DenseNet architecture question

liuzhuang13 / DenseNet

Densely Connected Convolutional Networks, In CVPR 2017 (Best Paper Award).

BSD 3-Clause "New" or "Revised" License

4.71k stars 1.07k forks source link

DenseNet architecture question #8

Closed suryabhupa closed 7 years ago

suryabhupa commented 7 years ago

I may be misunderstanding the architecture, but why does DenseNet decide to concatenate feature maps from the current layer to pass backward instead of using "true" residual connections?

liuzhuang13 commented 7 years ago

Thanks for your interests. Because we expect adding the layer activations will eliminate some information. Explicitly keeping all of previous layers' activations provides more useful information for later layers. That's the major difference between DenseNets and ResNets.

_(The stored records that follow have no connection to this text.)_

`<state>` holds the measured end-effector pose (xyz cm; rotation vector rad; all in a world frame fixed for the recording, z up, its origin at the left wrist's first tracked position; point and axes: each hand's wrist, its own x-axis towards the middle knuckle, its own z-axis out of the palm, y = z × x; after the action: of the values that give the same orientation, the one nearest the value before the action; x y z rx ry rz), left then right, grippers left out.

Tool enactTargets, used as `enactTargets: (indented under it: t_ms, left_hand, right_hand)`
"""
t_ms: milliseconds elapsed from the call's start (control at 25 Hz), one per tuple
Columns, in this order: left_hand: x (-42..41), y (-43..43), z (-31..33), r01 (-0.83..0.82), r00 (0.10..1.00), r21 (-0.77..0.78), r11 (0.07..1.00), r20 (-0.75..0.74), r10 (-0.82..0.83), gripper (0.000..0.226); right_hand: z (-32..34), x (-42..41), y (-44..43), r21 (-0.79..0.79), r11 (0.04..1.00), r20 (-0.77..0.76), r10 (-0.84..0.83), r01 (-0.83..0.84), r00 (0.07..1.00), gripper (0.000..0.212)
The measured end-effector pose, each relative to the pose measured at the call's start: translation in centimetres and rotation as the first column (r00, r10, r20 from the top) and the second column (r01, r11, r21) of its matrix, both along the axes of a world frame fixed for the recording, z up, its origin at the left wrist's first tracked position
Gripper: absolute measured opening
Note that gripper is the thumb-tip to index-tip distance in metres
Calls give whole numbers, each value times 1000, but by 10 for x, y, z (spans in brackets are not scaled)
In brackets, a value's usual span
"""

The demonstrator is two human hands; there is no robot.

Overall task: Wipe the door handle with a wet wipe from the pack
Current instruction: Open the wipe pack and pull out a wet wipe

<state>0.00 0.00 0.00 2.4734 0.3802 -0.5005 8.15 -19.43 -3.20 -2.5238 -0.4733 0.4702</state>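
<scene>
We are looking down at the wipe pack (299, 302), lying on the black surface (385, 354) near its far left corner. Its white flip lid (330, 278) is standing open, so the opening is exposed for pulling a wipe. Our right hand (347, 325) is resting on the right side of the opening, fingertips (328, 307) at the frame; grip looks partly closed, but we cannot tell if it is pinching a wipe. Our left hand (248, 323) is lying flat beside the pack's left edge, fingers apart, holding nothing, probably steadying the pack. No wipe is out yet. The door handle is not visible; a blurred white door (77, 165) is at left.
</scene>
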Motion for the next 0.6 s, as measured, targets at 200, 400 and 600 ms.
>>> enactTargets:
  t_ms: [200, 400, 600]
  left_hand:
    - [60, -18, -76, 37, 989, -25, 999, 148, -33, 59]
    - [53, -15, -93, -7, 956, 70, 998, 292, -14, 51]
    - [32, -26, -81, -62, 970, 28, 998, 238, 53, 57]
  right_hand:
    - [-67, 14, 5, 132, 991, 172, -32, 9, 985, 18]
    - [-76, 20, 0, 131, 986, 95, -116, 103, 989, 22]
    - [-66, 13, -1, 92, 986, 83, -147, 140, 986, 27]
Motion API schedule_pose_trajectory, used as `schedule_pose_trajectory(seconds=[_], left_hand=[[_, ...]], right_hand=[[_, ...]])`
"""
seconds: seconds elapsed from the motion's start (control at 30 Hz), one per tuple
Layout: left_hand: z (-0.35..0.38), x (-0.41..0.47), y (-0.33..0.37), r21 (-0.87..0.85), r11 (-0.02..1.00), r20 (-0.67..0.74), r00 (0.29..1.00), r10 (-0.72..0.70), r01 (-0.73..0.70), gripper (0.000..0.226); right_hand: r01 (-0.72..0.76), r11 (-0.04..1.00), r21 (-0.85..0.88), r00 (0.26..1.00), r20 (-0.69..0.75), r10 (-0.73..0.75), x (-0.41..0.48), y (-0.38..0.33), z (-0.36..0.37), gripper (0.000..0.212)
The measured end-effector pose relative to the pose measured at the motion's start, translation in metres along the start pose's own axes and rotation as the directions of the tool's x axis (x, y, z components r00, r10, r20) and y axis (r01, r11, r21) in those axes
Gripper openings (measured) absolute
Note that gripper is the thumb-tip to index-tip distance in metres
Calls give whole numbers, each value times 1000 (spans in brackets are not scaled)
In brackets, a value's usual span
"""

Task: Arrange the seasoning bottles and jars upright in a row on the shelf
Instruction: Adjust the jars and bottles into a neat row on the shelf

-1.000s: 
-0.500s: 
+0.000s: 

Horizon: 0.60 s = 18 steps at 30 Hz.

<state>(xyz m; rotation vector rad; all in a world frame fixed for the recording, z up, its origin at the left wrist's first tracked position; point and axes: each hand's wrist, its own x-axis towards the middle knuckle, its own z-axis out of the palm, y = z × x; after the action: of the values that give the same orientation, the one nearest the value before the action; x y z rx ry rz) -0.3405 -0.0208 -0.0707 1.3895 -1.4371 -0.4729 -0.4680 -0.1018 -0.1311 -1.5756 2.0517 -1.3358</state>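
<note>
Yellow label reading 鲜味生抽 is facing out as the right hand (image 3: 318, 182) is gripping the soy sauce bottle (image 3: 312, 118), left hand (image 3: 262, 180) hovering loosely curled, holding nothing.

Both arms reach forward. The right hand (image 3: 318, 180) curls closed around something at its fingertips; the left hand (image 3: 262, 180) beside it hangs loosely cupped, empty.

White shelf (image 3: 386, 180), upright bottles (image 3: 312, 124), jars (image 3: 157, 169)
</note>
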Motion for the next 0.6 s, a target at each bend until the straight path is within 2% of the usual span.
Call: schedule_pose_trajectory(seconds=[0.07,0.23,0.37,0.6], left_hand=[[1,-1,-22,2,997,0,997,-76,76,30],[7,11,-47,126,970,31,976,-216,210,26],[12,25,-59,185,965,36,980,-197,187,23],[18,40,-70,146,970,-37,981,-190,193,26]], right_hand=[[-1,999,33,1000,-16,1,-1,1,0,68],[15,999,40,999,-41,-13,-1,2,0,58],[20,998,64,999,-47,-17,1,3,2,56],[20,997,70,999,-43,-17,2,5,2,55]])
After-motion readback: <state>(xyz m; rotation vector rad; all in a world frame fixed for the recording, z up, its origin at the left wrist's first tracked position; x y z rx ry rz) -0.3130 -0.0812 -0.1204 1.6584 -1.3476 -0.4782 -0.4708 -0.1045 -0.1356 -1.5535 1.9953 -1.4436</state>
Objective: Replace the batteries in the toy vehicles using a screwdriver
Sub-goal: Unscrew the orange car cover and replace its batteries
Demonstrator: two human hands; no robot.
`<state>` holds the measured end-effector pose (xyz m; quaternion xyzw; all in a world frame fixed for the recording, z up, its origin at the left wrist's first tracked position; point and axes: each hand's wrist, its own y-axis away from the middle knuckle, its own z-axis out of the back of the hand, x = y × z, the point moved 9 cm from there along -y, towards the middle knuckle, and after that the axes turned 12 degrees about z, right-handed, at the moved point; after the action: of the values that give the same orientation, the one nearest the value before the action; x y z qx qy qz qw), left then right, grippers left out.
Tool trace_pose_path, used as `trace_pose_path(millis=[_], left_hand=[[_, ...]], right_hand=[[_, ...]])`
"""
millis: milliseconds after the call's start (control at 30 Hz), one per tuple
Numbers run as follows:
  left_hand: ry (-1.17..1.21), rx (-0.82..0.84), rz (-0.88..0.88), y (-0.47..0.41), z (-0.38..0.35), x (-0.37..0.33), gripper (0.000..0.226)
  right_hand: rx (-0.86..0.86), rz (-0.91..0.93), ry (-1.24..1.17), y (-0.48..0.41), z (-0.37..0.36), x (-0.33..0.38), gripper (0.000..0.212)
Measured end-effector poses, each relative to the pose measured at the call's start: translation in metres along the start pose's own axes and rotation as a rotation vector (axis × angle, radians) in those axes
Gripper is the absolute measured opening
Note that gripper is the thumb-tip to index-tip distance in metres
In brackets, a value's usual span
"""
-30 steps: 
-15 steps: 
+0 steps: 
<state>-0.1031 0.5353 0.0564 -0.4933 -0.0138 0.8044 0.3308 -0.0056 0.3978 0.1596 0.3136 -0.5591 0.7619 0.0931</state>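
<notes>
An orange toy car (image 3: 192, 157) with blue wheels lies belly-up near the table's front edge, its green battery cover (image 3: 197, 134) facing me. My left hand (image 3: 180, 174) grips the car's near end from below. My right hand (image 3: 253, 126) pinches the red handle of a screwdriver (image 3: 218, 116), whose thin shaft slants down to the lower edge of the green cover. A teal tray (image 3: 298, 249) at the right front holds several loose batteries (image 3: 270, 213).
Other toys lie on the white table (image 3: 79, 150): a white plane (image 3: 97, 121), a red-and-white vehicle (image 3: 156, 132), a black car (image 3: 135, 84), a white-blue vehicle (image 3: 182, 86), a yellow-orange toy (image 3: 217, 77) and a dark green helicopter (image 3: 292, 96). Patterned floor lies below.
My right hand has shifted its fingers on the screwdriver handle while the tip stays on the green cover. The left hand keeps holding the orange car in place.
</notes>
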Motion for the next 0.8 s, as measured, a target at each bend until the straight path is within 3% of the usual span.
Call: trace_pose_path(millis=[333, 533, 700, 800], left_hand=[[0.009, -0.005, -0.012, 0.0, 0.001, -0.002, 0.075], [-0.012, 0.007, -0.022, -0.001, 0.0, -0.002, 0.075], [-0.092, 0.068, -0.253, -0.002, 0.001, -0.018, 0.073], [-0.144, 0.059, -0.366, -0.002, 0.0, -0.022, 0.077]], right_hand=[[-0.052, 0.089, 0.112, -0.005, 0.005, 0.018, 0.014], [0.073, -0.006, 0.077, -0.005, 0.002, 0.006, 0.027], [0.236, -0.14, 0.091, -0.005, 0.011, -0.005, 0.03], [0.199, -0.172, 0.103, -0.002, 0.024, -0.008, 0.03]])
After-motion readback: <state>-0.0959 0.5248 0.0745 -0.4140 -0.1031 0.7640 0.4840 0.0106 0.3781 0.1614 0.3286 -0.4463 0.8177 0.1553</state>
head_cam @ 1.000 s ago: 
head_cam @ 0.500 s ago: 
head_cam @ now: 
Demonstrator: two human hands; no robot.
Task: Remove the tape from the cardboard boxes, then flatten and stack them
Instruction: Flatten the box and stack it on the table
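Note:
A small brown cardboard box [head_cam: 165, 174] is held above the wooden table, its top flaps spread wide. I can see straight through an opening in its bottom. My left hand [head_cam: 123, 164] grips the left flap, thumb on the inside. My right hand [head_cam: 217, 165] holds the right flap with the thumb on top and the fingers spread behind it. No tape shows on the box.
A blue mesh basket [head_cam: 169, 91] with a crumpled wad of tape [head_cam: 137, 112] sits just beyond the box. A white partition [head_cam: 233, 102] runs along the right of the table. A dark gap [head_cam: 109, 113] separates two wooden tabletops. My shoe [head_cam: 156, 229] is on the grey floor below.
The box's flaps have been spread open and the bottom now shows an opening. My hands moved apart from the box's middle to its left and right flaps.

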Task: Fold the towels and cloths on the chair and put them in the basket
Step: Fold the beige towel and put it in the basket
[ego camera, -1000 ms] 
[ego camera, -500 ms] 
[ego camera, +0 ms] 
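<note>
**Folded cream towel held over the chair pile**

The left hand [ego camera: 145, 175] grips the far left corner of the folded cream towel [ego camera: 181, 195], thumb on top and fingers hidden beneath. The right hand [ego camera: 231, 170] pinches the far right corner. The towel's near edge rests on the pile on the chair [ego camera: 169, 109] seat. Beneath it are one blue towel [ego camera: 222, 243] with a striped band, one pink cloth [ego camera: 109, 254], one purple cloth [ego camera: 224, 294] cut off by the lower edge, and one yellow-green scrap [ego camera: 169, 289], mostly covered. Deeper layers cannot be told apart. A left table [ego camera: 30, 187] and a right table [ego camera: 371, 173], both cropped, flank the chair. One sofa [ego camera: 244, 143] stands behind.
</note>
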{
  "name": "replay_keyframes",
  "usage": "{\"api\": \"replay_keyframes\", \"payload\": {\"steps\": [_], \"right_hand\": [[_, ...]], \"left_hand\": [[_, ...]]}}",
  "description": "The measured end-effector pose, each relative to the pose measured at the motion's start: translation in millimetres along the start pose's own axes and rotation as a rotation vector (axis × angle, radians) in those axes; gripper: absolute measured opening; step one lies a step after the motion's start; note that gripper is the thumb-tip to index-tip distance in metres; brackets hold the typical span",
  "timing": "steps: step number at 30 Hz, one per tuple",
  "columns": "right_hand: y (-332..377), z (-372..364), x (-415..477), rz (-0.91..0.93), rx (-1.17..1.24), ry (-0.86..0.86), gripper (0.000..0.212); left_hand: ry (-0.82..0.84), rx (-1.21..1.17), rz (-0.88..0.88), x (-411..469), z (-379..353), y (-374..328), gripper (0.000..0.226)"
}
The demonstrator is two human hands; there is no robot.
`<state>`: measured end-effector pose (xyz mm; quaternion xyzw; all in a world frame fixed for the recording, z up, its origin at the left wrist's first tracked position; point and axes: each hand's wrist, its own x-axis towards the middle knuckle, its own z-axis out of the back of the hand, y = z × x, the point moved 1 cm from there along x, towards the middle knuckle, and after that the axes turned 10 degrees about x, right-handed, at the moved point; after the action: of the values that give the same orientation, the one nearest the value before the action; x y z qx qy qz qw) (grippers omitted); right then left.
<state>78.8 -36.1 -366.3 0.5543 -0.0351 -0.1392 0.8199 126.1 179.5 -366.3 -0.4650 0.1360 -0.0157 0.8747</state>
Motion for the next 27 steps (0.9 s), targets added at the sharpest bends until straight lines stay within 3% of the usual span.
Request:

suryabhupa commented 7 years ago

Ah okay, this is what I suspected as well; do you think any computation saved by adding the layer activations would counteract the generality of concatenating the two?

liuzhuang13 commented 7 years ago

Our experiments suggested well-designed transformations (See our paper, DenseNet-BC structure) performed on concatenated features can save parameters and computation, compared with ResNet.

Maybe there's a balance between adding and concatenating that can maximize the computation savings.

suryabhupa commented 7 years ago

Ah okay, I see. That's great to hear! Thanks for the explanations (the paper is awesome!) 👍